Internal auditors should start their information gathering by assessing trends in the market. As many practitioners remember, demand for audit professionals skyrocketed with the introduction of the U.S. Sarbanes-Oxley Act of 2002. Organizations became more intent than ever on maximizing their internal control, risk management, and corporate governance processes. Sarbanes-Oxley and its repercussions not only increased demand for internal auditors but also elevated their status.

 

This greater appreciation and higher regard for audit professionals continues today. Although many companies have matured in their ability to comply with Sarbanes-Oxley and require a less-intensive commitment to resources in this area, the global financial crisis has triggered a new round of financial regulatory oversight. In the United States, the Dodd-Frank Wall Street Reform and Consumer Protection Act of 2010 represents sweeping changes to financial regulation. As financial institutions attempt to address these and other emerging regulations, many will be seeking experienced internal auditors to ensure processes are in place and risks are minimized throughout the enterprise.

 

Changing regulations in anti-money laundering (AML) are also driving demand for audit professionals in financial services and other industries. Although activity is difficult to measure, the International Monetary Fund has estimated the volume of money laundering to be between 2 percent and 5 percent of global gross domestic product, equivalent to approximately US $590 billion to $1.5 trillion annually. The internal audit department is often called upon to perform the required independent testing of a firm’s AML program to ensure compliance with legal and regulatory requirements and internal AML-related policies, procedures, and controls.

 

Health care, along with all of the related industries it touches, also represents an area of growth for internal audit professionals.
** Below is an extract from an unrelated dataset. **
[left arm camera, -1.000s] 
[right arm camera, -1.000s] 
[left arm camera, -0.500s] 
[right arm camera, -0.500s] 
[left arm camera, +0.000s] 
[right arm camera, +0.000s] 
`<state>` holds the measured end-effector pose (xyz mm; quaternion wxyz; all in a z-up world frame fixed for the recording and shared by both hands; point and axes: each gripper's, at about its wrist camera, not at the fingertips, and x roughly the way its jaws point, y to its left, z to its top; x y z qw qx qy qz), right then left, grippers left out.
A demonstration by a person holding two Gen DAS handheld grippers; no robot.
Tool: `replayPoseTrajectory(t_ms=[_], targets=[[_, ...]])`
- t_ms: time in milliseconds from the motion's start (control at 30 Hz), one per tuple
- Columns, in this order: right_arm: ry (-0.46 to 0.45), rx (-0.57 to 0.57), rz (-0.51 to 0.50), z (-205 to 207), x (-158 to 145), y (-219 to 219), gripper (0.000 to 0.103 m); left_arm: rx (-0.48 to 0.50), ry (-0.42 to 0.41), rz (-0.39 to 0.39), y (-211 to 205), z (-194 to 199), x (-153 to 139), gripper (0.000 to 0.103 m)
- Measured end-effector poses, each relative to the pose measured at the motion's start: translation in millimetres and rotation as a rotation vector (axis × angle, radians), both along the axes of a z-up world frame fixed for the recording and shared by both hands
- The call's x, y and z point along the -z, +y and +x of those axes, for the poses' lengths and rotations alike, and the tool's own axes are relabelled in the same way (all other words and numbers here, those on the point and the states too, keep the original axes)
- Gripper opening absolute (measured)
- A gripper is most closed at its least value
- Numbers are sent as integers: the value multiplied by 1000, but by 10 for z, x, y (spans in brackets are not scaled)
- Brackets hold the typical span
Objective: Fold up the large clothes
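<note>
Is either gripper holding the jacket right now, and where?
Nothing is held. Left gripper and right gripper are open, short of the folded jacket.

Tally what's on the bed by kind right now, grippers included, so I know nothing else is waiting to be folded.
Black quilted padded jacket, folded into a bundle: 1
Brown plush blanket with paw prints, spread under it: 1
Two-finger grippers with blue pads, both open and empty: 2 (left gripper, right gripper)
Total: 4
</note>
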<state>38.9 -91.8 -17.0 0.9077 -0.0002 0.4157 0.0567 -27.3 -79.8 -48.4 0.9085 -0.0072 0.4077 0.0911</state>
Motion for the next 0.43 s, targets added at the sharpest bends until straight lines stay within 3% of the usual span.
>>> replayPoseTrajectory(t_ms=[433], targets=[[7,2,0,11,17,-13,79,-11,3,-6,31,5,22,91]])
The transition from paper to electronic records is already influencing the processes and risk profiles of many medical facilities. The overall impact of the U.S. Patient Protection and Affordable Care Act set to take effect over the next three to four years is largely unknown, but at a minimum the regulations will require new compliance efforts that will impact the control environment in affected organizations.

 

In addition to understanding overall trends, practitioners should research the job market and current compensation levels in their local areas. Sources include the latest government statistics, industry reports, and articles such as those offered by The IIA, local business publications, and groups offering salary survey data.

 

Staying on Track

Even those who have the best intentions can fall short in their efforts if they don’t proactively set dates and action items to achieve their career goals. Several key practices can help internal auditors keep their career planning on track:

  • Consider the end goal. An end goal might involve getting promoted in the current organization, earning a higher salary, or relocating to another geographical area to pursue a new opportunity. Regardless, the goal should be as specific as possible. If more than one end goal is selected, each should be prioritized in order of importance and accompanied by a respective completion date.
  • Break it down. Each end goal will have multiple, smaller objectives that are critical to achieving the final target. An audit professional might want to make a geographical move, for instance, within 18 months. He or she would want to set action items with shorter deadlines for several activities, such as researching the business trends and professional demand within the city, contacting a recruiting firm with operations in the area, becoming more active in professional groups with chapters in the area, and reaching out to network contacts who have made a similar move for their thoughts and advice.
  • Set deadlines. The time frame of an end goal and supporting objectives may vary, but blocking time on a calendar to devote to this activity is essential. For example, a professional might plan to contact a recruiting firm in one month. Before doing so, he or she would want to research appropriate firms, update resume content, create a revised LinkedIn profile, and plan for a thoughtful discussion with the recruiter. One of these activities could be scheduled for each week, leading up to the objective of contacting the recruiting firm.
  • Keep it visible. Action items should be marked on a calendar and posted in a place where they can be referred to often. Professionals who celebrate their accomplishments and get back on track quickly after setbacks are likely to experience greater success in reaching their end goals.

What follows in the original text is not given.